* [TASK PROMPT] If a line in the listing below contains "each", return that line.

* [DATASET CONTENT]
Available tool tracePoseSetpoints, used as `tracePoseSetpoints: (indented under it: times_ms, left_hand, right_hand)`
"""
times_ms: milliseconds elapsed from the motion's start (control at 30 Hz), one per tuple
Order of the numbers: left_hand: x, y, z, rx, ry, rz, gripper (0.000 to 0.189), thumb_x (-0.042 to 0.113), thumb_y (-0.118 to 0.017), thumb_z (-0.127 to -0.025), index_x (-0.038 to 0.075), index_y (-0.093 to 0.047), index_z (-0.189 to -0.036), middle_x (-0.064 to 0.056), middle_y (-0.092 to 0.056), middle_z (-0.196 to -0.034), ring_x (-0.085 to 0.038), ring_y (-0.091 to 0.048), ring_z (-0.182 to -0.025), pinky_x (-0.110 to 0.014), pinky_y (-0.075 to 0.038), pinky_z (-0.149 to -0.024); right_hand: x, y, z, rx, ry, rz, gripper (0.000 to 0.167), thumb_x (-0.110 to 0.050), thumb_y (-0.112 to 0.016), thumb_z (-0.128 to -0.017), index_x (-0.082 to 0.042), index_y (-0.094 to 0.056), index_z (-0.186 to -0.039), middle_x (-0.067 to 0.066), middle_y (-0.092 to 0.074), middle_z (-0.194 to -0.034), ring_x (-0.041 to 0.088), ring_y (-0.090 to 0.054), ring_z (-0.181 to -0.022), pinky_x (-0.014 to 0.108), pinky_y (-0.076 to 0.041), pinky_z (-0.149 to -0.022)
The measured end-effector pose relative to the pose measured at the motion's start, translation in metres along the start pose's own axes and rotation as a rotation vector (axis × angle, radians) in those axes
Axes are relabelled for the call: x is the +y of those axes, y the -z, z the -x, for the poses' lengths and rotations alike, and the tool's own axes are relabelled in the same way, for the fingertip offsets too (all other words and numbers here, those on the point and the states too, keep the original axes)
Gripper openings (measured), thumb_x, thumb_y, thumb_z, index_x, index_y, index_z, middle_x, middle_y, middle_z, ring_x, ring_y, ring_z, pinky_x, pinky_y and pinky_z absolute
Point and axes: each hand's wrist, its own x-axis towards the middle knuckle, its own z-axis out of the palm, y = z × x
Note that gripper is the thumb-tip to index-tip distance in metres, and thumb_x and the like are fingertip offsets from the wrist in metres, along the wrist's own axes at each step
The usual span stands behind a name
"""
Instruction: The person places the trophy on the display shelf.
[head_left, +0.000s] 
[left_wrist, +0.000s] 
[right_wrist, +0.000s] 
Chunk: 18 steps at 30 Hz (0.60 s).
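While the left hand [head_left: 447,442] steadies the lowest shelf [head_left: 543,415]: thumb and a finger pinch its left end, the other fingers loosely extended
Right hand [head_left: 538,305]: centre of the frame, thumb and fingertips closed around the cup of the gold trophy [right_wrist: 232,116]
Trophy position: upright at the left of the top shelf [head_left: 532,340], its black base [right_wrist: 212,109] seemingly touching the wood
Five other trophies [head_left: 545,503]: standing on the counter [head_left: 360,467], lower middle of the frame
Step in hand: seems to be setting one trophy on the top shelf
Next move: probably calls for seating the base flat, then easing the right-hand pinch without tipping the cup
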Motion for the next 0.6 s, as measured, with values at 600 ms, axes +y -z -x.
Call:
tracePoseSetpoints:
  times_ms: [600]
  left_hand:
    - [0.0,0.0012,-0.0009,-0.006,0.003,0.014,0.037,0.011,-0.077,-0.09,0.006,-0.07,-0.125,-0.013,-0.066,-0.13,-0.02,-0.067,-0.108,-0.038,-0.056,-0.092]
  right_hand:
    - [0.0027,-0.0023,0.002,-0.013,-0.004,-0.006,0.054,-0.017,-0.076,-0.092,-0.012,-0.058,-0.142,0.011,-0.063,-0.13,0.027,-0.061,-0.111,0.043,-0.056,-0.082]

* [EXPECTED OUTPUT]
Point and axes: each hand's wrist, its own x-axis towards the middle knuckle, its own z-axis out of the palm, y = z × x
Note that gripper is the thumb-tip to index-tip distance in metres, and thumb_x and the like are fingertip offsets from the wrist in metres, along the wrist's own axes at each step

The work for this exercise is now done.